The lines to return are those below that contain the word "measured".

**THE DATA:**
-- Opening Marker --
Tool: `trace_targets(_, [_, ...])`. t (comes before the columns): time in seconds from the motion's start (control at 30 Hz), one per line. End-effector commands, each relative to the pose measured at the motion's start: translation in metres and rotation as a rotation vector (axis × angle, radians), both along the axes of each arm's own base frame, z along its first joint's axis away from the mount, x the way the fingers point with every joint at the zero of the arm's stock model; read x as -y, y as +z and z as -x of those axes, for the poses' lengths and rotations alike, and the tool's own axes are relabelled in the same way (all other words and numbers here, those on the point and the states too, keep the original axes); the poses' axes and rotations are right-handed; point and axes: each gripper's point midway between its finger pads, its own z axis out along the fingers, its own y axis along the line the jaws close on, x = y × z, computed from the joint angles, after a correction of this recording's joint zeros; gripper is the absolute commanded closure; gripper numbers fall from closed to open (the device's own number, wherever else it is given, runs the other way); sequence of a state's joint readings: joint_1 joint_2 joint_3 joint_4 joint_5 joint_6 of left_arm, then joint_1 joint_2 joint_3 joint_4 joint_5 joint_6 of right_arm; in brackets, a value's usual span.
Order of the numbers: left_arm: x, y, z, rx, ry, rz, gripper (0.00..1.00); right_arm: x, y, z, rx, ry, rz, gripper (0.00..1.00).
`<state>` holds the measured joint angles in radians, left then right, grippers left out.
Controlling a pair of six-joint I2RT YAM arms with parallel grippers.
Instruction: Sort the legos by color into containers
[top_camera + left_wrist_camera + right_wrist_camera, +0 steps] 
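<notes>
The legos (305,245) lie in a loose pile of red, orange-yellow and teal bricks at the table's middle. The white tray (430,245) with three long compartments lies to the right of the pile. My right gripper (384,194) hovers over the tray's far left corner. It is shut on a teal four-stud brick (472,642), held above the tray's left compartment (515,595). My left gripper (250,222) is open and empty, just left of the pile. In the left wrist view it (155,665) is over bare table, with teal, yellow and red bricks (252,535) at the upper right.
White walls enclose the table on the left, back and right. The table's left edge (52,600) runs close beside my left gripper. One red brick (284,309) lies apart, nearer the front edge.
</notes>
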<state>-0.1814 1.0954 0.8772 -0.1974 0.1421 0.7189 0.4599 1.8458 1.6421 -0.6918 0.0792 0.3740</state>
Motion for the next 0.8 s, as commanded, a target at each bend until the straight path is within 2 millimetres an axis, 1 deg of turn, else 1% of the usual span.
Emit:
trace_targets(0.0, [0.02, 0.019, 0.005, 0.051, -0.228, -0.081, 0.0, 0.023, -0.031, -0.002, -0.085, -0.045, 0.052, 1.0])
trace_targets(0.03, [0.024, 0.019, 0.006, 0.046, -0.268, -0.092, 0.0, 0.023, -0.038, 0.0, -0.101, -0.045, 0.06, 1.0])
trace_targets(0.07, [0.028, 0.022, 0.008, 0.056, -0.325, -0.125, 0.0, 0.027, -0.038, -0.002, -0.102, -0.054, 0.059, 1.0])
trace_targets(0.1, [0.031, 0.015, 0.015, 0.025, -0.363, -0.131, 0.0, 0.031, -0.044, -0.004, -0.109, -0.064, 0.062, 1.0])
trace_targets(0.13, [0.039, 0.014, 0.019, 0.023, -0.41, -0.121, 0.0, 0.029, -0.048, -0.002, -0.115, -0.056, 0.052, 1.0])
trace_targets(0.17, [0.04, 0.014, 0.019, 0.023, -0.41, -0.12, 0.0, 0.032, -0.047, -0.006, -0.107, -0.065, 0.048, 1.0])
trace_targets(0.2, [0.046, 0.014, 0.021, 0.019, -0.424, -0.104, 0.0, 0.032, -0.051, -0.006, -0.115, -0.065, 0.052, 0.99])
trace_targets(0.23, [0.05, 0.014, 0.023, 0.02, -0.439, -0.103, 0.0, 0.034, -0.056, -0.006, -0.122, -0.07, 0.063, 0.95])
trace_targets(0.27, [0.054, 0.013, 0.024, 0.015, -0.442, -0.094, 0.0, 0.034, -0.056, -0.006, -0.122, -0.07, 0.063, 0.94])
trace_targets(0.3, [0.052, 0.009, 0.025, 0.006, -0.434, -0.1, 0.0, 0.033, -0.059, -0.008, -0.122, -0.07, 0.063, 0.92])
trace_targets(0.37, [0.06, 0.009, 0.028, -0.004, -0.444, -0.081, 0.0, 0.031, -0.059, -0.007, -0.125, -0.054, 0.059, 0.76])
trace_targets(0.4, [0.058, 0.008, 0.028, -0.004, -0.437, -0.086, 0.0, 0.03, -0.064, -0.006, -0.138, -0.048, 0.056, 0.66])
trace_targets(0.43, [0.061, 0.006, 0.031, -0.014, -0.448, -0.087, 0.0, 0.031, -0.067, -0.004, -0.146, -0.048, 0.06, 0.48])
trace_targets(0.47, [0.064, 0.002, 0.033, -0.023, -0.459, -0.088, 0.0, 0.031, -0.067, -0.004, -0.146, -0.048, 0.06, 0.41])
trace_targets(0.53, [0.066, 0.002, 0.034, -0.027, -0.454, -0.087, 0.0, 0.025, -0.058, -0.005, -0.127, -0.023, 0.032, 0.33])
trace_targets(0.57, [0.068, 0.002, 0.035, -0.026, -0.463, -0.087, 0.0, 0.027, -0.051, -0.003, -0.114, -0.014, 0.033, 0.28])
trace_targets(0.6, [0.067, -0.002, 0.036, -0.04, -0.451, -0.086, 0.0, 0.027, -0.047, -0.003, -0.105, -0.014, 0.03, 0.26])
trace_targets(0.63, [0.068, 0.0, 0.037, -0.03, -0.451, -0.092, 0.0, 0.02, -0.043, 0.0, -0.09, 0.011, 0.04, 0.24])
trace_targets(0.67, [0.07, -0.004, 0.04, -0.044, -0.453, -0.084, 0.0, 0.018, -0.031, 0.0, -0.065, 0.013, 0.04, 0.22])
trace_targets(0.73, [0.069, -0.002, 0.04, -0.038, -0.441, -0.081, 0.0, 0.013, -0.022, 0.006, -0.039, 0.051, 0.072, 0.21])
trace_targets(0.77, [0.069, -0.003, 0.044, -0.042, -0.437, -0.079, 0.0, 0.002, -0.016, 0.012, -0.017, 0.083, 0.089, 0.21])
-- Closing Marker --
**EXERCISE SOLUTION:**
Tool: `trace_targets(_, [_, ...])`. t (comes before the columns): time in seconds from the motion's start (control at 30 Hz), one per line. End-effector commands, each relative to the pose measured at the motion's start: translation in metres and rotation as a rotation vector (axis × angle, radians), both along the axes of each arm's own base frame, z along its first joint's axis away from the mount, x the way the fingers point with every joint at the zero of the arm's stock model; read x as -y, y as +z and z as -x of those axes, for the poses' lengths and rotations alike, and the tool's own axes are relabelled in the same way (all other words and numbers here, those on the point and the states too, keep the original axes); the poses' axes and rotations are right-handed; point and axes: each gripper's point midway between its finger pads, its own z axis out along the fingers, its own y axis along the line the jaws close on, x = y × z, computed from the joint angles, after a correction of this recording's joint zeros; gripper is the absolute commanded closure; gripper numbers fall from closed to open (the device's own number, wherever else it is given, runs the other way); sequence of a state's joint readings: joint_1 joint_2 joint_3 joint_4 joint_5 joint_6 of left_arm, then joint_1 joint_2 joint_3 joint_4 joint_5 joint_6 of right_arm; in brackets, a value's usual span.
`<state>` holds the measured joint angles in radians, left then right, grippers left out.

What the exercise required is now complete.